Celebrating Poetry Month with Kadija George Sesay, Tyehimba Jess & Others
Tuesday, April 9, 2013 at 6:30 PM (EDT)
San Francisco, California
London, United Kingdom
Celebrating Poetry Month
Kadija Sesay, Tyehimba Jess, DuEwa Frazier, and A. Lyric
Tuesday, April 9, 2013
President’s Conference Center
Medgar Evers College, CUNY
1650 Bedford Avenue
Brooklyn, NY 11225
Free and Open to the Public
In her first poetry collection, Irki (“Homeland” in the Nubian language), Kadija Sesay unlocks experiences and stories—at times amusing and loving, at other times confusing and sad—that surround the “invisibility” of private fostering, the dislocations and negotiations of migration, and home as an imagined, remembered and physical place. Sesay is a literary activist, editor, and publisher of Sierra Leonean descent; she is also the founder and editor of Sable magazine.
DuEwa Frazier is a poet, author, and speaker. She is the author of several books of poetry, including Goddess Under the Bridge: Poems and Ten Marbles and a Bag to Put Them In: Poems for Children.
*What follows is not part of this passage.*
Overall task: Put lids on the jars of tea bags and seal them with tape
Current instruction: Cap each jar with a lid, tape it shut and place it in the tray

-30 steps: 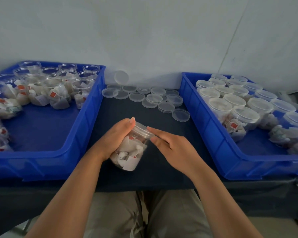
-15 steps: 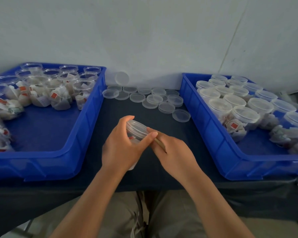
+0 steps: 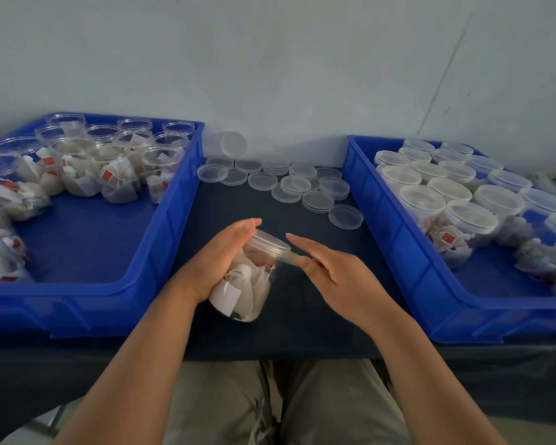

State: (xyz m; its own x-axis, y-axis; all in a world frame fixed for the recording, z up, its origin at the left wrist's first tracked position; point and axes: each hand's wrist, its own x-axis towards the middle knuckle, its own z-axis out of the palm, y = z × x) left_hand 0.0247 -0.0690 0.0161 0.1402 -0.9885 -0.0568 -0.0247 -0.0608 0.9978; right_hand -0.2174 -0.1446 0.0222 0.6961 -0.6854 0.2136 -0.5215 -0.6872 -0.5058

Detroit native Tyehimba Jess’s first book of poetry, Leadbelly, was a winner of the 2004 National Poetry Series. The Library Journal and Black Issues Book Review both named it one of the “Best Poetry Books of 2005.” Jess, a Cave Canem and NYU Alumni, received a 2004 Literature Fellowship from the National Endowment for the Arts, and was a 2004–2005 Winter Fellow at the Provincetown Fine Arts Work Center
Spoken-word artist A. Lyric’s poetry chapbook is titled Fairy Tales Don’t Exist.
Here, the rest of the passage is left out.